[Stored dataset items]
====================
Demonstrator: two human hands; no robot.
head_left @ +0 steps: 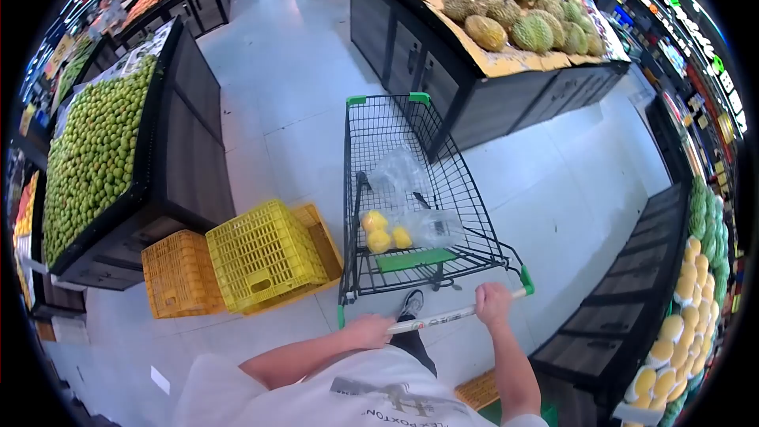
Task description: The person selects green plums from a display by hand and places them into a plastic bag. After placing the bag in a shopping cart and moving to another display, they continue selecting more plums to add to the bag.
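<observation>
A black wire shopping cart [466, 182] with green corner pieces stands in front of me. My left hand [370, 331] is closed round the left part of its pale handle bar [443, 318]. Near the bar's right end, my right hand [493, 303] grips it too. Inside the cart lie several yellow fruits [379, 240] by a clear plastic bag [437, 228], and another clear bag [398, 171] is farther forward. A green panel [417, 259] shows at the near end of the basket.
Yellow crates [265, 257] and an orange crate [175, 275] stand left of the cart. A stand of green fruit [99, 150] is beyond them. A durian stand [443, 95] rises close to the cart's front right. Shelves with yellow fruit [688, 324] line the right.
</observation>
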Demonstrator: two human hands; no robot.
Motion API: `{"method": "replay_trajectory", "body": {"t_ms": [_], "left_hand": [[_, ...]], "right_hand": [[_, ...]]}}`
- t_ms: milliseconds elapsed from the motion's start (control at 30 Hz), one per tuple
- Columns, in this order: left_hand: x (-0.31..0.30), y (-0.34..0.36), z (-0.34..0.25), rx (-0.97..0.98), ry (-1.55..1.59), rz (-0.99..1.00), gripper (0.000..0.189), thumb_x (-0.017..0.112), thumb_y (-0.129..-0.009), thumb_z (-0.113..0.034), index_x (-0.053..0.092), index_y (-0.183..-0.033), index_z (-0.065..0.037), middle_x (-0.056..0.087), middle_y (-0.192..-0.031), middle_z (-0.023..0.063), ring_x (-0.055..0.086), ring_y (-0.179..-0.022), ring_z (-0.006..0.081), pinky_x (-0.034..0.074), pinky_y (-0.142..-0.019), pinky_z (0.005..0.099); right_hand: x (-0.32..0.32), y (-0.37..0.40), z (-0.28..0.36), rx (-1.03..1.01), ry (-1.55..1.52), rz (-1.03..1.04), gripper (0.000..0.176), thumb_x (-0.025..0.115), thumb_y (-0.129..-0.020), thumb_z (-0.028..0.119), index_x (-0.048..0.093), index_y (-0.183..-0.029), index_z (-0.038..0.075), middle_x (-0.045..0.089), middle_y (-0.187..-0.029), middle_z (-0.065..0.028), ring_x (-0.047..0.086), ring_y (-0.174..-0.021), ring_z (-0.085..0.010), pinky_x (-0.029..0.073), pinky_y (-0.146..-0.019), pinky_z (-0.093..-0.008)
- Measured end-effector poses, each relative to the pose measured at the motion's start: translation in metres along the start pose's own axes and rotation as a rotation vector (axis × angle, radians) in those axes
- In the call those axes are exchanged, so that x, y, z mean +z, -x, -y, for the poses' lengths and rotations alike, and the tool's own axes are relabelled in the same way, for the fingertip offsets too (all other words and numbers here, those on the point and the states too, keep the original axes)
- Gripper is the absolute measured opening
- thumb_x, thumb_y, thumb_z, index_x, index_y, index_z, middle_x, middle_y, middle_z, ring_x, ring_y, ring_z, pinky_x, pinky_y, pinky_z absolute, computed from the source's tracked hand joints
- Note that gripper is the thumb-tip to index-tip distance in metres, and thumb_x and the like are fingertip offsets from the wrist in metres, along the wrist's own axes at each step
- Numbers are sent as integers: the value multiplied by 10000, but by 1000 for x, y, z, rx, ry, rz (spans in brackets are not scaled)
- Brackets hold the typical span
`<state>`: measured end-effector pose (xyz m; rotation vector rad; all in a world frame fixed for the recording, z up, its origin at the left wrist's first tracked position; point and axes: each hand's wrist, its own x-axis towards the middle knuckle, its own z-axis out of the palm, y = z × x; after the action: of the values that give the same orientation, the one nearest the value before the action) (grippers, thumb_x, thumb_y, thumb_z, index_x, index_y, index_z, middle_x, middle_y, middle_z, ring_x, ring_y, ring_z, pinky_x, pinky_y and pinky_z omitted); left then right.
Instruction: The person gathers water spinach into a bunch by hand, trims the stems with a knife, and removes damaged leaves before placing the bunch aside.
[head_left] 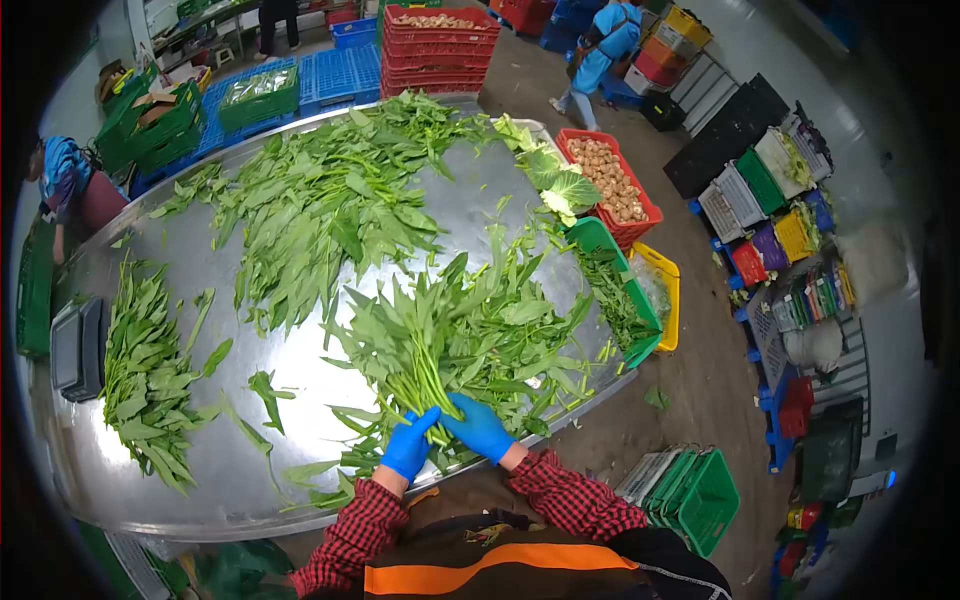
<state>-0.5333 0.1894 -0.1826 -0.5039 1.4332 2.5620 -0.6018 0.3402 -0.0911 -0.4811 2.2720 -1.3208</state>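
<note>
Both my hands wear blue gloves and are at the near edge of a metal table [300, 400]. They are closed around the stem ends of a bunch of water spinach [425, 370], its leaves fanning out away from me. My left hand [408, 446] grips the stems from the left, and my right hand [480, 428] holds them from the right. The fingertips are partly hidden among the stems. More loose water spinach [520, 310] lies right of the bunch, and a large heap [320, 200] covers the far part of the table. A neater pile [145, 370] lies at left.
A scale [78, 350] stands at the left edge. Cabbage leaves [550, 175], a red crate of mushrooms [608, 180], a green crate [625, 290] and a yellow crate [655, 300] line the right side. Stacked green baskets [695, 500] stand near my right. Other people [605, 50] are farther off.
</note>
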Motion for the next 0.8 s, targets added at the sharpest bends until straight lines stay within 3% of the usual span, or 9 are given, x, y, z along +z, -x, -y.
{"method": "replay_trajectory", "body": {"t_ms": [33, 67, 100, 133, 233, 300, 333, 400, 800], "left_hand": [[-13, 1, 19, 299, -456, 54, 615, 586, -752, 134, 545, -1290, -162, 572, -1195, 201, 568, -1089, 362, 478, -898, 383], [8, 25, -38, 575, -1105, 124, 485, 626, -866, -70, 471, -1325, -60, 503, -1339, 125, 487, -1241, 235, 404, -1013, 360], [10, 26, -36, 473, -981, 174, 628, 645, -802, 24, 424, -1380, -81, 423, -1432, 130, 418, -1309, 253, 355, -1062, 370], [5, 11, -6, 198, -290, 161, 737, 583, -734, 117, 415, -1403, -141, 464, -1380, 197, 495, -1236, 339, 420, -999, 373], [11, 34, -36, 477, -519, 46, 648, 598, -812, 16, 386, -1414, -95, 506, -1357, 148, 509, -1227, 283, 404, -1031, 382], [6, 35, -49, -217, 721, 74, 532, 561, -889, -131, 404, -1393, -63, 550, -1288, 140, 539, -1178, 287, 412, -1026, 435], [2, 33, -49, -212, 729, 52, 532, 561, -889, -131, 404, -1393, -63, 550, -1288, 140, 539, -1178, 287, 412, -1026, 435], [-4, 35, -46, -279, 937, 140, 475, 504, -924, -221, 435, -1356, -36, 575, -1227, 144, 562, -1132, 289, 425, -1005, 482], [-21, 39, -34, -317, 983, 59, 372, 543, -893, -236, 557, -1209, -40, 650, -955, 91, 622, -919, 260, 478, -909, 445]], "right_hand": [[2, 1, 11, -69, 233, -55, 456, 634, -848, 266, 553, -1228, 26, 603, -1152, -192, 607, -1023, -321, 482, -860, -382], [4, 3, 28, -130, 455, -92, 454, 626, -842, 261, 554, -1226, 28, 596, -1151, -202, 596, -1028, -351, 485, -855, -400], [6, 5, 47, -75, 556, 26, 459, 623, -836, 254, 550, -1230, 30, 592, -1148, -205, 584, -1033, -369, 486, -854, -411], [6, 4, 63, -28, 655, 160, 464, 620, -829, 247, 546, -1234, 32, 587, -1145, -207, 573, -1038, -388, 488, -854, -423], [7, 14, 67, -162, 647, 227, 464, 655, -818, 244, 560, -1217, 26, 594, -1138, -193, 574, -1044, -379, 491, -849, -421], [1, 14, 49, -482, 293, 16, 386, 677, -822, 243, 607, -1140, 37, 625, -1042, -137, 615, -933, -286, 504, -795, -385], [-3, 13, 46, -483, 282, 38, 386, 677, -822, 243, 607, -1140, 37, 625, -1042, -137, 615, -933, -286, 504, -795, -385], [-11, 11, 46, 13, -278, 137, 358, 686, -844, 232, 620, -1135, 34, 636, -1017, -74, 620, -859, -181, 499, -754, -299], [43, -68, 5, 415, -356, 222, 414, 674, -839, 393, 666, -814, -20, 620, -682, -39, 538, -597, -107, 443, -569, -258]]}}
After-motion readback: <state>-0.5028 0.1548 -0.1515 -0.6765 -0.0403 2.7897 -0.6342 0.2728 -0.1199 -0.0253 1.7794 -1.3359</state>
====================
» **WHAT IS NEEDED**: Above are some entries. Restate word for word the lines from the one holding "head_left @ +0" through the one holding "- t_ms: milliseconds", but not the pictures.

» **RESPONSE TO THE TASK**:
head_left @ +0 steps: 
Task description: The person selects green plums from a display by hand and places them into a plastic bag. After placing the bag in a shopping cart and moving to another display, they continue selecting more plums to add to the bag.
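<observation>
A black wire shopping cart [466, 182] with green corner pieces stands in front of me. My left hand [370, 331] is closed round the left part of its pale handle bar [443, 318]. Near the bar's right end, my right hand [493, 303] grips it too. Inside the cart lie several yellow fruits [379, 240] by a clear plastic bag [437, 228], and another clear bag [398, 171] is farther forward. A green panel [417, 259] shows at the near end of the basket.
Yellow crates [265, 257] and an orange crate [175, 275] stand left of the cart. A stand of green fruit [99, 150] is beyond them. A durian stand [443, 95] rises close to the cart's front right. Shelves with yellow fruit [688, 324] line the right.
</observation>
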Demonstrator: two human hands; no robot.
Motion API: `{"method": "replay_trajectory", "body": {"t_ms": [_], "left_hand": [[_, ...]], "right_hand": [[_, ...]]}}`
- t_ms: milliseconds elapsed from the motion's start (control at 30 Hz), one per tuple

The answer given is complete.